When a line of the records contains "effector", copy it.

***** The data *****

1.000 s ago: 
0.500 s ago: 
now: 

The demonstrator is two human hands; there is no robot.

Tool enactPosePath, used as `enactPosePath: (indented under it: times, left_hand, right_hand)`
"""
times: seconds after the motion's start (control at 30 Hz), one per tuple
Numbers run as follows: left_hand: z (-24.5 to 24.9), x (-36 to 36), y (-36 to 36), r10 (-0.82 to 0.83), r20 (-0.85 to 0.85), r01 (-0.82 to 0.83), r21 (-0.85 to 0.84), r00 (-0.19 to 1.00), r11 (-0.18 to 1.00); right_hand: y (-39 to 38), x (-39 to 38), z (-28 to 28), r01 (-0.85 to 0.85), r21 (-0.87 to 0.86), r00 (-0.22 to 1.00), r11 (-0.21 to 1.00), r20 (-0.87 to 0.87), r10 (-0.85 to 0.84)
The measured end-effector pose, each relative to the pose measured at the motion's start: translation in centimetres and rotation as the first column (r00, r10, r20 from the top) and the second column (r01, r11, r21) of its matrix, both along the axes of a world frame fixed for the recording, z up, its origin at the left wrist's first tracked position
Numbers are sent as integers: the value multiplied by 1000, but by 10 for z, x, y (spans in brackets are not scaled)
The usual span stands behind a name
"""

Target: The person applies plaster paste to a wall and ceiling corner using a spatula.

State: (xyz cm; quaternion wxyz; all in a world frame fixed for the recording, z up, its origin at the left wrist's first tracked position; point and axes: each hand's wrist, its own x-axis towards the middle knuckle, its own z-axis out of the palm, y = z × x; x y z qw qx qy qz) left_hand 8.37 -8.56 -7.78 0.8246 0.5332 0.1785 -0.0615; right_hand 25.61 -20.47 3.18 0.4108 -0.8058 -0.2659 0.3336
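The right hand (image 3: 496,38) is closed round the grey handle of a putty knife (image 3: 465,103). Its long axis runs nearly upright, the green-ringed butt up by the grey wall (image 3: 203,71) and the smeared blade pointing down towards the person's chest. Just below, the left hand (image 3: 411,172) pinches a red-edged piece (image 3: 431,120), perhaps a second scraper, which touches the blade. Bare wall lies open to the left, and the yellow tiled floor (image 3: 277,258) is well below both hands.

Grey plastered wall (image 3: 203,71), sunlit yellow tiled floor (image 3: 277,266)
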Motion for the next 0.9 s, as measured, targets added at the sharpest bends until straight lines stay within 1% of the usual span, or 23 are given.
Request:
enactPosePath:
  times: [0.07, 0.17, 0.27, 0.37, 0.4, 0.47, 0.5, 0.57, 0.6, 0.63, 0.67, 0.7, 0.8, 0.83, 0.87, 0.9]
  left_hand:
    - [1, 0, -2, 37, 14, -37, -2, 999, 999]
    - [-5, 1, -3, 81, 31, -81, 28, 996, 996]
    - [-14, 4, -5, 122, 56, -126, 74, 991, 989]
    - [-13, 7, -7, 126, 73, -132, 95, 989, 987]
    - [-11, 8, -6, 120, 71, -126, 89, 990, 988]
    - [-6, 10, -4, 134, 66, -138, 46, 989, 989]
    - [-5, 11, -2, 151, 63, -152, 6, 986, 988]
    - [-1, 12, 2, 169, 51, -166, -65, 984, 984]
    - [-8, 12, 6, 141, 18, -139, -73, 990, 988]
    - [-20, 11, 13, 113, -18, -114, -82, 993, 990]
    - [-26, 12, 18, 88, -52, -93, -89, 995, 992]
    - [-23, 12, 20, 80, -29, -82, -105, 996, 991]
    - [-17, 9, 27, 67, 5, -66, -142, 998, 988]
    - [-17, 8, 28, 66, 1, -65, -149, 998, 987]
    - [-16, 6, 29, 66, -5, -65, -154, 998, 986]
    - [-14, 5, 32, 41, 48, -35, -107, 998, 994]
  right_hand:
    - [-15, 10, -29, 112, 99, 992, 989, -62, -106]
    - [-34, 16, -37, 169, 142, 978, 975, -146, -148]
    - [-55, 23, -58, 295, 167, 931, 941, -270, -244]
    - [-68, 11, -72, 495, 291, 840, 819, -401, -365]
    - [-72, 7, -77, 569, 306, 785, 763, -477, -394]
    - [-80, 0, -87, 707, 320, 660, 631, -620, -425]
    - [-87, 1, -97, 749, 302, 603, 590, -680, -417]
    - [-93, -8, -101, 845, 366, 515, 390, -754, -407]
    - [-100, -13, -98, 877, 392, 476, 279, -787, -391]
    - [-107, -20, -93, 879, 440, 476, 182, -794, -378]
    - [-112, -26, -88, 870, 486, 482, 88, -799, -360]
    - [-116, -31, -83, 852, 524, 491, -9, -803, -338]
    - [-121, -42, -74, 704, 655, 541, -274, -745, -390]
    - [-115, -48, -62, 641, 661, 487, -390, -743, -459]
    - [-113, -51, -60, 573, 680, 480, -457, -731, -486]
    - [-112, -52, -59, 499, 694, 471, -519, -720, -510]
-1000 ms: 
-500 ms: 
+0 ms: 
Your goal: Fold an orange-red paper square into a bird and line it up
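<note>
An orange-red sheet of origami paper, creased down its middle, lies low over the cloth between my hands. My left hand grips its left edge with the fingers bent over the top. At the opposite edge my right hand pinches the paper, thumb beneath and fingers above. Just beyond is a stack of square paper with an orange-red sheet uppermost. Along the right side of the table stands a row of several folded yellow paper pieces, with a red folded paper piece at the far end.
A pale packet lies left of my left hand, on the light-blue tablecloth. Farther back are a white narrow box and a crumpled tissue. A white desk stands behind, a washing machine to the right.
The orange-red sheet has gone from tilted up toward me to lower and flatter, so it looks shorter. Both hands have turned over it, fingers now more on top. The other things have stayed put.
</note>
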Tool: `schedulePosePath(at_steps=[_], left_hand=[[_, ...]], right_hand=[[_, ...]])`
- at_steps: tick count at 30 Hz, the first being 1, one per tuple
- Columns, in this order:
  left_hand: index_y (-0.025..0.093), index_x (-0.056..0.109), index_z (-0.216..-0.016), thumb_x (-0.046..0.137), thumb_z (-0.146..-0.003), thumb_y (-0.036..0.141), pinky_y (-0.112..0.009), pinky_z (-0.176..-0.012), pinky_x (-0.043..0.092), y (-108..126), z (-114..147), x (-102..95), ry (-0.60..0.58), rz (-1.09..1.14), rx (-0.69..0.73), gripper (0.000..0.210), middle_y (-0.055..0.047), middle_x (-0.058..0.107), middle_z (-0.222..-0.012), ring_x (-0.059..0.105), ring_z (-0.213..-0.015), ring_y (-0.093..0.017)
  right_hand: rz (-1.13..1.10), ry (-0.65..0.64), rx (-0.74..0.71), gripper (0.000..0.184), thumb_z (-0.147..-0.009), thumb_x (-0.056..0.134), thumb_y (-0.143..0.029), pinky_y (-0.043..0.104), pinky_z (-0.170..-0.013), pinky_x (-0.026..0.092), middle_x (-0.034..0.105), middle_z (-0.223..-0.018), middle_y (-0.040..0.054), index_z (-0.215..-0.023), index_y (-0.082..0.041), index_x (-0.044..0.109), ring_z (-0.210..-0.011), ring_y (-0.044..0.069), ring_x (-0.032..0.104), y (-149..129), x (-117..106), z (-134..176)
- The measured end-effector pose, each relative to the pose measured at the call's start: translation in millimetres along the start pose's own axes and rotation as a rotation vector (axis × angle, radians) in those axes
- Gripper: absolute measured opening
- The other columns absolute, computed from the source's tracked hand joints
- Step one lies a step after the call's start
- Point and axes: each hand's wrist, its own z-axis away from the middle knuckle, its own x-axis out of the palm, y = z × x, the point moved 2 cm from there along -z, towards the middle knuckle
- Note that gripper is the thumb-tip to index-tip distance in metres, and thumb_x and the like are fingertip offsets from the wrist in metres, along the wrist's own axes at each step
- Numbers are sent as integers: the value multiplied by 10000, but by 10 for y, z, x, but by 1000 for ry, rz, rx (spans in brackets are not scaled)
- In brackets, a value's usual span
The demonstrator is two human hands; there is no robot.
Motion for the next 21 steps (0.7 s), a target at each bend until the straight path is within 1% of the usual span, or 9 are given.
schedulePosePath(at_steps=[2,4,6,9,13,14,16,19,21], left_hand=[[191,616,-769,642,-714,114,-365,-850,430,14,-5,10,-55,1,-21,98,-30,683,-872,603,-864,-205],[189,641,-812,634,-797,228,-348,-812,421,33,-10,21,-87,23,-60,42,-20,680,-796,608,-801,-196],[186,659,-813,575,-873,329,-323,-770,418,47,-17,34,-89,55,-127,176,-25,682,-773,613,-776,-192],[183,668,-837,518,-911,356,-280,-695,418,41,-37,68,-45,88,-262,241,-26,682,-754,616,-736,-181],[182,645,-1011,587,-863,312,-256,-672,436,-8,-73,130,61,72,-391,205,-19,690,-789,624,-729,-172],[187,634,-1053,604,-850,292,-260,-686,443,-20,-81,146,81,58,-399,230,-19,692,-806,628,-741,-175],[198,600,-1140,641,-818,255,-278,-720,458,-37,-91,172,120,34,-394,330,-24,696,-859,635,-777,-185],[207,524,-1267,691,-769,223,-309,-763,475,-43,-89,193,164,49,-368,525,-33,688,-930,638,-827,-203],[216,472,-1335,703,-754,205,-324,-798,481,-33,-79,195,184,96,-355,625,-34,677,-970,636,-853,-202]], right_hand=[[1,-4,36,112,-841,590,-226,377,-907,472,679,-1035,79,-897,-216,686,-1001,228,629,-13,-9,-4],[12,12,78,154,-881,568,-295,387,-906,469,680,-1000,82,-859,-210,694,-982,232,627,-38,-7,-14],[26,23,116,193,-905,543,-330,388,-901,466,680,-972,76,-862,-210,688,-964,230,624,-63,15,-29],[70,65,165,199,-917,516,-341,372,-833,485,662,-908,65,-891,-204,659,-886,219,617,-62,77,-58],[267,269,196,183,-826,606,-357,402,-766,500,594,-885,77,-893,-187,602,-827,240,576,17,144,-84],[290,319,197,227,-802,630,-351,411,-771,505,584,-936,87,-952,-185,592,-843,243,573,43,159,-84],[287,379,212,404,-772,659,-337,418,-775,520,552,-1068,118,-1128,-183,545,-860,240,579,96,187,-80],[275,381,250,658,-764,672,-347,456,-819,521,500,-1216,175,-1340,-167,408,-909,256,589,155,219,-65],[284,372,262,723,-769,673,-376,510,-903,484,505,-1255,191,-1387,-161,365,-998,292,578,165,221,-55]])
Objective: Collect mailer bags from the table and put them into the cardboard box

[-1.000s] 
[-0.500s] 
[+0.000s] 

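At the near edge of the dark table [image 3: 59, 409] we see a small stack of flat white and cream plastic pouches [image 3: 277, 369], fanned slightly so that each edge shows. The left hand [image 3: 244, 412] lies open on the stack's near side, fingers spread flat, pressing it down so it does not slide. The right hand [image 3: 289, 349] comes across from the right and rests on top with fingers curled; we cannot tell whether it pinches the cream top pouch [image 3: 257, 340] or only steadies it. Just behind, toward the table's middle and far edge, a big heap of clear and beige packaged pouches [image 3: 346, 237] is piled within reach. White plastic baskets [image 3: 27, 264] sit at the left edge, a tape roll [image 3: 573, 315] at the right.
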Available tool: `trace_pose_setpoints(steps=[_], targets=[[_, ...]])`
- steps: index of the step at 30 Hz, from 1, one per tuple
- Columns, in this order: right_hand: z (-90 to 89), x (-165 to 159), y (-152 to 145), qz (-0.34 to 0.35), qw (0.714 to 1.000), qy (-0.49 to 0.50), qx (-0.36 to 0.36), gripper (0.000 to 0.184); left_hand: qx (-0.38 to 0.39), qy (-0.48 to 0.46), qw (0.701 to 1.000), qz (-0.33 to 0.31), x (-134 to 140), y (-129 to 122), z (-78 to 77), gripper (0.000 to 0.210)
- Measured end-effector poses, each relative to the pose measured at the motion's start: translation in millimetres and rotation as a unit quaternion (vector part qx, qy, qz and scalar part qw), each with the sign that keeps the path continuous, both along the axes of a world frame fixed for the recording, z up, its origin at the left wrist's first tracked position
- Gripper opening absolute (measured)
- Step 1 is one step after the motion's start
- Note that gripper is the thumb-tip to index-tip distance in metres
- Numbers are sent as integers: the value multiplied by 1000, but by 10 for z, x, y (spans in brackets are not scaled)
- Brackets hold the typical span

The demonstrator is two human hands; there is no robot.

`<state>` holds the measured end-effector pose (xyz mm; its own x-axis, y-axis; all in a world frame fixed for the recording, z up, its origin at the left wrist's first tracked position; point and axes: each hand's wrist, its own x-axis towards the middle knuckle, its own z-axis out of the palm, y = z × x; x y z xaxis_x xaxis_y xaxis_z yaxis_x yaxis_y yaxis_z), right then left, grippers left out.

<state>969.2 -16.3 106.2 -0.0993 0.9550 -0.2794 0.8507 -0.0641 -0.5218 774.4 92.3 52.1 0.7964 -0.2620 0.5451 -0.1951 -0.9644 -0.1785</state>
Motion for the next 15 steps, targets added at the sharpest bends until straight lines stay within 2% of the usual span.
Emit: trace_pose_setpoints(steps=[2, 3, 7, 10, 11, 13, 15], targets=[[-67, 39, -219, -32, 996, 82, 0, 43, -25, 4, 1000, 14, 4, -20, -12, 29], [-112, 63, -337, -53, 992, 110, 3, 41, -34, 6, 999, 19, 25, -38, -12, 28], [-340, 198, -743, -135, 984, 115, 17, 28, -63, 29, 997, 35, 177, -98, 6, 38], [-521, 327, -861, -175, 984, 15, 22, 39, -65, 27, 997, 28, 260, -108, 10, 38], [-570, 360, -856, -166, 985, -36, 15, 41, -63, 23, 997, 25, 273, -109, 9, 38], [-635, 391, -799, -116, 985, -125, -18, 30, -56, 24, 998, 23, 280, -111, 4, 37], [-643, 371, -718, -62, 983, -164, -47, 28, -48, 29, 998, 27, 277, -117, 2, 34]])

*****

Output of the exercise:
The measured end-effector pose, each relative to the pose measured at the motion's start: translation in centimetres and rotation as the first column (r00, r10, r20 from the top) and the second column (r01, r11, r21) of its matrix, both along the axes of a world frame fixed for the recording, z up, its origin at the left wrist's first tracked position
- The measured end-effector pose, each relative to the pose measured at the call's start: translation in millimetres along the start pose's own axes and rotation as a rotation vector (axis × angle, radians) in those axes
- Measured end-effector poses, each relative to the pose measured at the motion's start: translation in millimetres and rotation as a unit quaternion (vector part qx, qy, qz and scalar part qw), each with the sign that keeps the path continuous, both along the axes of a world frame fixed for the recording, z up, its origin at the left wrist's first tracked position
`<state>` holds the measured end-effector pose (xyz mm; its own x-axis, y-axis; all in a world frame fixed for the recording, z up, its origin at the left wrist's first tracked position; point and axes: each hand's wrist, its own x-axis towards the middle knuckle, its own z-axis out of the palm, y = z × x; x y z xaxis_x xaxis_y xaxis_z yaxis_x yaxis_y yaxis_z), right then left, grippers left out.

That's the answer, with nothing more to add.